Compilation of parasitic immunogenic proteins from 30 years of published research using machine learning and natural language processing

  • Stephen J. Goodswen,
  • Paul J. Kennedy,
  • John T. Ellis

DOI
https://doi.org/10.1038/s41598-022-13790-1
Journal volume & issue
Vol. 12, no. 1
pp. 1 – 23

Abstract

Read online

Abstract The World Health Organisation reported in 2020 that six of the top 10 sources of death in low-income countries are parasites. Parasites are microorganisms in a relationship with a larger organism, the host. They acquire all benefits at the host’s expense. A disease develops if the parasitic infection disrupts normal functioning of the host. This disruption can range from mild to severe, including death. Humans and livestock continue to be challenged by established and emerging infectious disease threats. Vaccination is the most efficient tool for preventing current and future threats.
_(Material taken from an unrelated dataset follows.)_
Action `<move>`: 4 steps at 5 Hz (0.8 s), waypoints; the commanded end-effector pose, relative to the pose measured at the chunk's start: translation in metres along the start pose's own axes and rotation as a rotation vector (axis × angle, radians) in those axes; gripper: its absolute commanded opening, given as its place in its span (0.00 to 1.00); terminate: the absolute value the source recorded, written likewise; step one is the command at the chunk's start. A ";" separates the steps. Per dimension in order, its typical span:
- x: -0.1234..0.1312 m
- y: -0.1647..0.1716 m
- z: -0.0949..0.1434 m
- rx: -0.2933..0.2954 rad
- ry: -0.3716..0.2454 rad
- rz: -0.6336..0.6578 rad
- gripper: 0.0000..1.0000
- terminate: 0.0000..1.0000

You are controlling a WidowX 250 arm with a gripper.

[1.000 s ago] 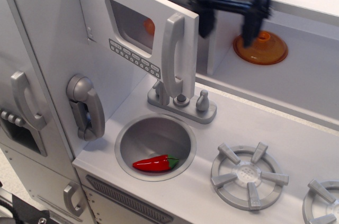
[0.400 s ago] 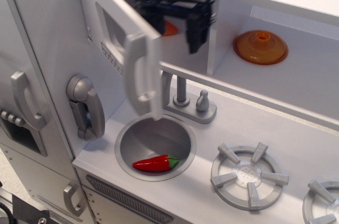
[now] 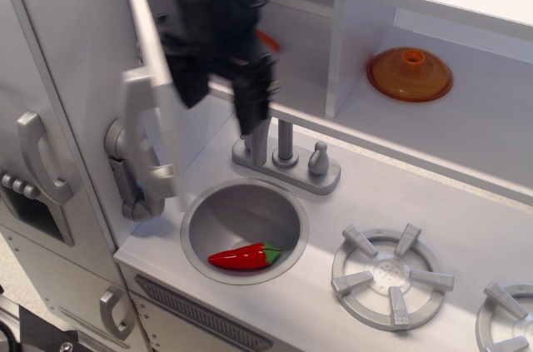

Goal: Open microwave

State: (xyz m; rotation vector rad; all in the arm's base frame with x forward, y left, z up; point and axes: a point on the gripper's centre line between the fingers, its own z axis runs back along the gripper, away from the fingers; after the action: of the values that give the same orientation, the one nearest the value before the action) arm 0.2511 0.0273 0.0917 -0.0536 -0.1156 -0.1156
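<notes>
Microwave (image 3: 154, 77) door swung wide, upper left of the toy kitchen.
We see the gripper (image 3: 218, 98) beside the door's inner face, fingers spread and empty, above the sink (image 3: 287, 206) holding a red pepper (image 3: 243, 257).

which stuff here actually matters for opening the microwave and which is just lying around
Part of the job:
microwave door, swung wide open
its vertical handle
gripper, blurred, by the door's inner side

Just lying about:
red pepper in the sink
faucet
orange lid on the shelf
grey handset
stove burner
</notes>
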 end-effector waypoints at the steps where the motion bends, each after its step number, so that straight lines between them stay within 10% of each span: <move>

Immunogenic proteins sourced from the disease-causing parasite are worthwhile vaccine components (subunits) due to reliable safety and manufacturing capacity. Publications with ‘subunit vaccine’ in their title have accumulated to thousands over the last three decades. However, there are possibly thousands more reporting immunogenicity results without mentioning ‘subunit’ and/or ‘vaccine’. The exact number is unclear given the non-standardised keywords in publications. The study aim is to identify parasite proteins that induce a protective response in an animal model as reported in the scientific literature within the last 30 years using machine learning and natural language processing. Source code to fulfil this aim and the vaccine candidate list obtained is made available.